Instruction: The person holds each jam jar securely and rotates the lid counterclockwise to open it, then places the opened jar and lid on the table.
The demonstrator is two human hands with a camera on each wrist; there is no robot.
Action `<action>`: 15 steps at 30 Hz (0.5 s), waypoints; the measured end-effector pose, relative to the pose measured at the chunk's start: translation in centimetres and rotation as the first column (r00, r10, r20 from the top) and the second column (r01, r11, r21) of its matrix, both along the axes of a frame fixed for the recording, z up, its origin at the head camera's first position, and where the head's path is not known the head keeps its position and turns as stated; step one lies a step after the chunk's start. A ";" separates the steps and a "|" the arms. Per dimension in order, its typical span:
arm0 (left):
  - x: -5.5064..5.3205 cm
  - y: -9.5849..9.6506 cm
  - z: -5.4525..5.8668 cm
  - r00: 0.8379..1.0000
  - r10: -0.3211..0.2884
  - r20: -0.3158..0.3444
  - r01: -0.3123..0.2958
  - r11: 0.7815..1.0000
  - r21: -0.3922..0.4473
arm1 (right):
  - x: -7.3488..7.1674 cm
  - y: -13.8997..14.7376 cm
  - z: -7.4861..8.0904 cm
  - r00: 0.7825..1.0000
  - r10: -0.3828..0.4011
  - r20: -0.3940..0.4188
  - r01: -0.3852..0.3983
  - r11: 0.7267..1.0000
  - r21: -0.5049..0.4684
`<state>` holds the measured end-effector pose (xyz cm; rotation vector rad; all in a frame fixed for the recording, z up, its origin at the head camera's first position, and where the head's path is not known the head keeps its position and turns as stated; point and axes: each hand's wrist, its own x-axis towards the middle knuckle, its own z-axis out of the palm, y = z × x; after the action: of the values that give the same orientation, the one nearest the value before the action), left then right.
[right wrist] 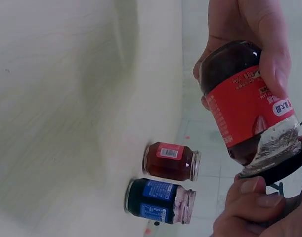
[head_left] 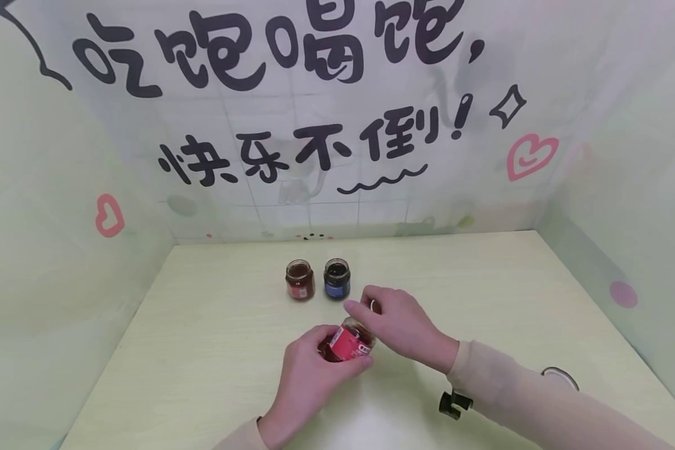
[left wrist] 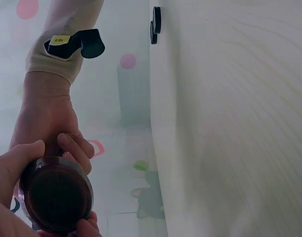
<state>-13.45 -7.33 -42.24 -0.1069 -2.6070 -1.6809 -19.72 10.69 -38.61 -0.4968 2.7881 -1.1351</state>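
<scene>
My left hand [head_left: 317,369] holds a jam jar [head_left: 349,342] with a red label, tilted in the air above the table. Fingers and thumb wrap round its glass body, and the dark bottom of the jar shows in the left wrist view. At the jar's mouth, my right hand [head_left: 399,322] pinches a dark lid [right wrist: 281,165]. The lid lies against or very near the rim; whether it is seated I cannot tell. Farther back stand two lidless jars side by side: a reddish-brown jar [head_left: 300,281] with a pink-red label and a dark jar [head_left: 337,279] with a blue label.
A lid [head_left: 560,377] lies on the pale table [head_left: 191,350] at the right, partly behind the right sleeve. Two dark lids [left wrist: 157,19] show in the left wrist view. Walls with printed writing [head_left: 219,50] enclose the table's back and sides.
</scene>
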 end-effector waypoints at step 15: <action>0.9 0.0 0.6 0.997 -0.022 -0.067 0.018 0.998 -0.063 | 1.3 -0.1 -1.2 0.999 -0.035 -0.021 0.028 0.954 -0.297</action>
<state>-12.60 -7.29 -41.64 -0.1892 -2.6176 -1.5726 -18.45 10.63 -39.76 -0.4953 2.6653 -1.5778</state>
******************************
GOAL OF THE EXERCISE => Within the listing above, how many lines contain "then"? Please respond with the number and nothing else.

EXERCISE OUTPUT => 2